▶ _Work order_
Copy every entry word for word. Skip the pictures.

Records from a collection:
+++

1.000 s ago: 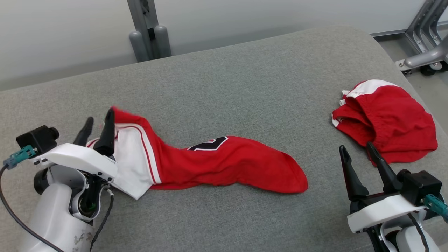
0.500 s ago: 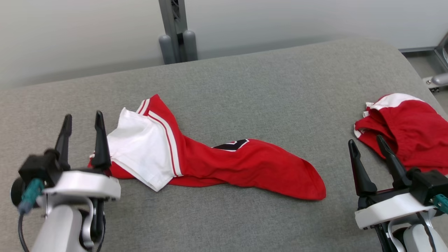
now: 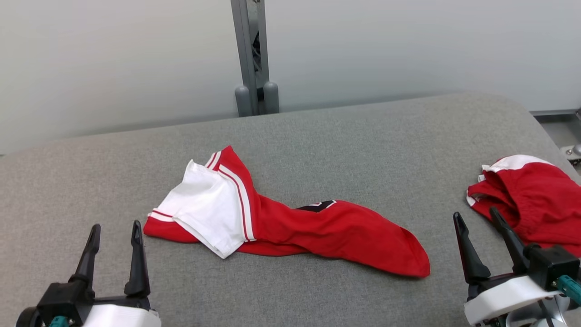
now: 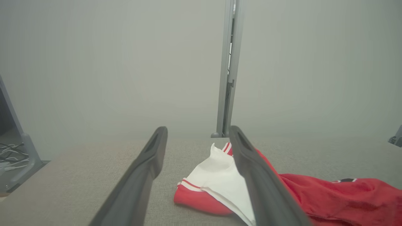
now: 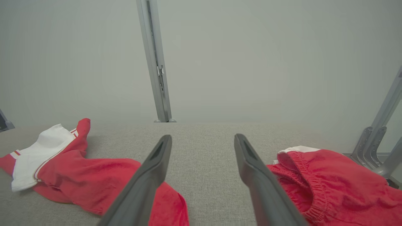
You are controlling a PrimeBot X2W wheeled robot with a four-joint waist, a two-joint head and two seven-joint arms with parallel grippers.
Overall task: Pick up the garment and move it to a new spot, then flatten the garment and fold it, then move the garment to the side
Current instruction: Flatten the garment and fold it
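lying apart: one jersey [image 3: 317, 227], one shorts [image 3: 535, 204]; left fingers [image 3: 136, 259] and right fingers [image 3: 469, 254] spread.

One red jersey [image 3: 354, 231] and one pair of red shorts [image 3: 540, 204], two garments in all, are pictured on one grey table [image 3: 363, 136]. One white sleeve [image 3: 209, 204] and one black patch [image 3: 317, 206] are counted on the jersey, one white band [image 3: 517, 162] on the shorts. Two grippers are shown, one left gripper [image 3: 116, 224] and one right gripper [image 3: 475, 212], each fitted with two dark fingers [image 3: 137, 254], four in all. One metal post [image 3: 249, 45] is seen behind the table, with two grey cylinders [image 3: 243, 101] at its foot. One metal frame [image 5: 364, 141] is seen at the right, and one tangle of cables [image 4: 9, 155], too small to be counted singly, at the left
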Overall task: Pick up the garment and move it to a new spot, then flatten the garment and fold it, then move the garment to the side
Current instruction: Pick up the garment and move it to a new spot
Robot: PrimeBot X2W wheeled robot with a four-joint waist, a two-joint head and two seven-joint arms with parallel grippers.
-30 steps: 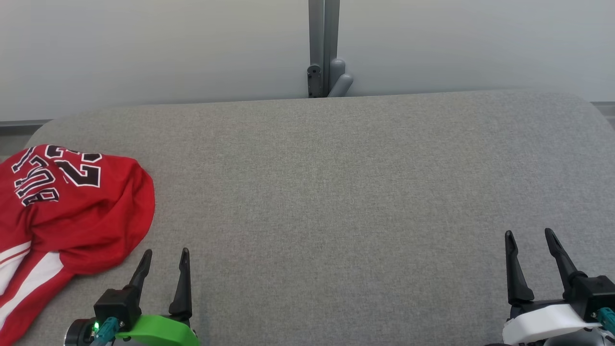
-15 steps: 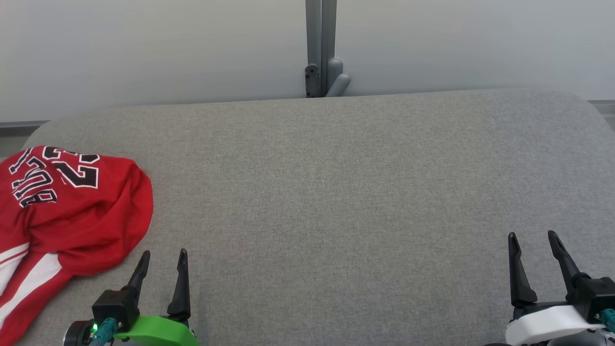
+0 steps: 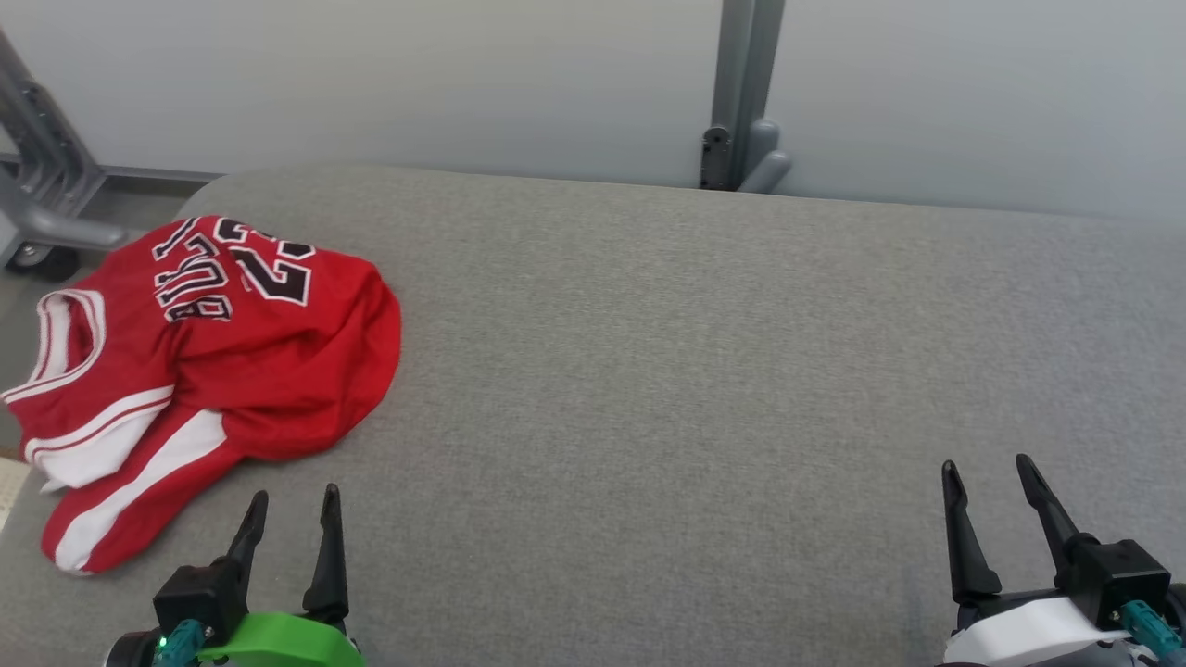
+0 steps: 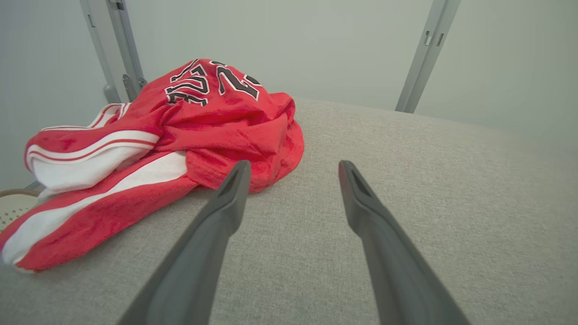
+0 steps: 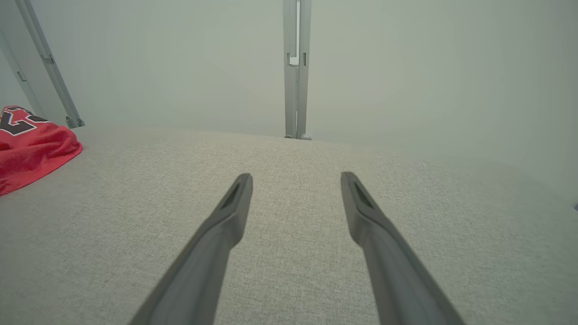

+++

▶ _Written answer_
1.000 s ago: 
0.500 s ago: 
now: 
now: 
now: 
You are controlling a PrimeBot X2W wheeled robot with a four-joint waist, a two-joint head and two seven-joint arms with parallel grippers.
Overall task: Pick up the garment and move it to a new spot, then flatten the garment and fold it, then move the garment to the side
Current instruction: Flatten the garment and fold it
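lying apart: one jersey [image 3: 317, 227], one shorts [image 3: 535, 204]; left fingers [image 3: 136, 259] and right fingers [image 3: 469, 254] spread.

One red jersey [image 3: 354, 231] and one pair of red shorts [image 3: 540, 204], two garments in all, are pictured on one grey table [image 3: 363, 136]. One white sleeve [image 3: 209, 204] and one black patch [image 3: 317, 206] are counted on the jersey, one white band [image 3: 517, 162] on the shorts. Two grippers are shown, one left gripper [image 3: 116, 224] and one right gripper [image 3: 475, 212], each fitted with two dark fingers [image 3: 137, 254], four in all. One metal post [image 3: 249, 45] is seen behind the table, with two grey cylinders [image 3: 243, 101] at its foot. One metal frame [image 5: 364, 141] is seen at the right, and one tangle of cables [image 4: 9, 155], too small to be counted singly, at the left
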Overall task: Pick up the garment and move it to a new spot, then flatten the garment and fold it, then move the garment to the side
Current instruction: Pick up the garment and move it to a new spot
Robot: PrimeBot X2W wheeled robot with a four-joint waist, a two-joint head and two seven-joint arms with parallel grippers.
-30 steps: 
-15 steps: 
+0 steps: 
+0 steps: 
+0 steps: 

That concludes the response.